» EXERCISE DIRECTIONS
Please write out all of the data below exactly, without including the pictures.

» DATA BLOCK

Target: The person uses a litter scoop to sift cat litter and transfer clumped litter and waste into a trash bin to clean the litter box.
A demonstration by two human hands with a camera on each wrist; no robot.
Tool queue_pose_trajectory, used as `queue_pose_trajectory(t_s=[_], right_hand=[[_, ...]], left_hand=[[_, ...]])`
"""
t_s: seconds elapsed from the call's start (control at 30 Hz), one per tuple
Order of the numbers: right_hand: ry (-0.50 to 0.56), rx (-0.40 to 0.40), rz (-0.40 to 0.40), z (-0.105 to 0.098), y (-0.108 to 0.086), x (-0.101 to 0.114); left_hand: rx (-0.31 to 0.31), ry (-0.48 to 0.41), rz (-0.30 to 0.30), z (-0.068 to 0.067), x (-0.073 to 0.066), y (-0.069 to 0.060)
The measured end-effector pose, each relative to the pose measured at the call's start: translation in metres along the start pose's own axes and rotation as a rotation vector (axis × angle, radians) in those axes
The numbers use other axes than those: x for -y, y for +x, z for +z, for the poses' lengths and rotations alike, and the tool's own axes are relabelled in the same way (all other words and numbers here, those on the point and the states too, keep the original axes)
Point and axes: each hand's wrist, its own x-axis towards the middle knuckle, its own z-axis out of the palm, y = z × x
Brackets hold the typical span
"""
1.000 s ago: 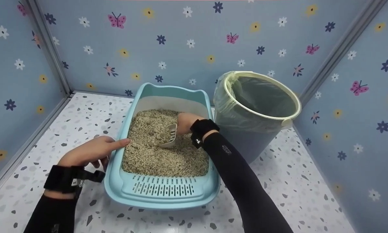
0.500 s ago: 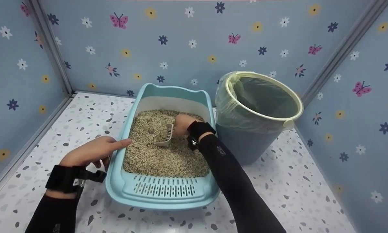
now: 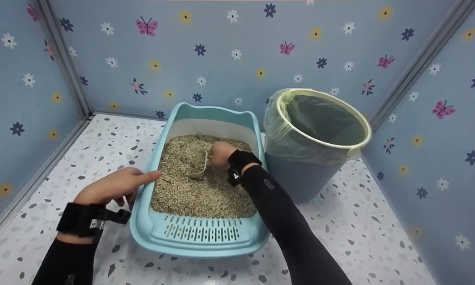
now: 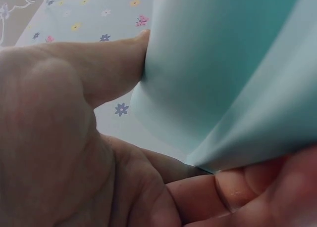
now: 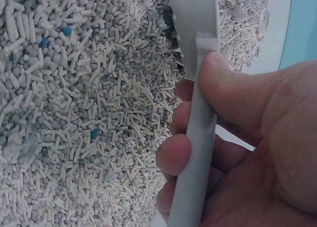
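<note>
A light blue litter box [image 3: 200, 250] stands on the floor, filled with beige pellet litter [image 3: 206, 198]. My left hand [image 3: 116, 184] grips its left rim, the thumb over the top. In the left wrist view, the fingers [image 4: 198, 197] curl beneath the edge of the blue wall [image 4: 198, 64]. Inside the box, my right hand [image 3: 221, 153] holds a pale litter scoop [image 3: 198, 174] on edge, its blade partly sunk in the litter. The right wrist view has the fingers wrapped round the grey handle [image 5: 190, 182] and the thumb pressed along it.
To the right of the box stands a grey-blue trash bin [image 3: 293, 178], lined with a translucent yellowish bag [image 3: 279, 136] under a cream ring [image 3: 320, 141]. Flowered panels [image 3: 221, 35] enclose the speckled floor [image 3: 111, 134] at the back and sides.
My right hand has drawn the scoop leftward through the litter, and its blade has turned more edge-on. The left hand keeps its place on the rim. The head view has shifted slightly.
</note>
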Motion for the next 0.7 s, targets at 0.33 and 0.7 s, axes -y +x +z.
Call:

» REPLY TO THE TASK
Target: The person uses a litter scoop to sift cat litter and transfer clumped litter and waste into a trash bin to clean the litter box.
A demonstration by two human hands with a camera on each wrist; no robot.
Tool queue_pose_trajectory, used as `queue_pose_trajectory(t_s=[_], right_hand=[[_, ...]], left_hand=[[_, ...]])`
"""
t_s: seconds elapsed from the call's start (control at 30 Hz), one per tuple
Order of the numbers: right_hand: ry (-0.50 to 0.56), rx (-0.40 to 0.40), rz (-0.40 to 0.40), z (-0.105 to 0.098), y (-0.108 to 0.086), x (-0.101 to 0.114); left_hand: rx (-0.31 to 0.31), ry (-0.48 to 0.41), rz (-0.30 to 0.30), z (-0.068 to 0.067), x (-0.073 to 0.066), y (-0.069 to 0.060)
The measured end-effector pose, each relative to the pose measured at the call's start: translation in metres along the start pose's own axes and rotation as a rotation vector (axis × angle, radians) in those axes
The numbers use other axes than those: x for -y, y for +x, z for +z, for the poses' lengths and rotations alike, and the tool's own axes are relabelled in the same way (all other words and numbers here, those on the point and the states too, keep the original axes)
Point and axes: each hand's wrist, its own x-axis towards the middle knuckle, its own z-axis out of the palm, y = z × x
Brackets hold the typical span
"""
1.000 s ago: 
0.500 s ago: 
now: 
now: 
now: 
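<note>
A light blue litter box [image 3: 200, 250] stands on the floor, filled with beige pellet litter [image 3: 206, 198]. My left hand [image 3: 116, 184] grips its left rim, the thumb over the top. In the left wrist view, the fingers [image 4: 198, 197] curl beneath the edge of the blue wall [image 4: 198, 64]. Inside the box, my right hand [image 3: 221, 153] holds a pale litter scoop [image 3: 198, 174] on edge, its blade partly sunk in the litter. The right wrist view has the fingers wrapped round the grey handle [image 5: 190, 182] and the thumb pressed along it.
To the right of the box stands a grey-blue trash bin [image 3: 293, 178], lined with a translucent yellowish bag [image 3: 279, 136] under a cream ring [image 3: 320, 141]. Flowered panels [image 3: 221, 35] enclose the speckled floor [image 3: 111, 134] at the back and sides.
My right hand has drawn the scoop leftward through the litter, and its blade has turned more edge-on. The left hand keeps its place on the rim. The head view has shifted slightly.
</note>
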Motion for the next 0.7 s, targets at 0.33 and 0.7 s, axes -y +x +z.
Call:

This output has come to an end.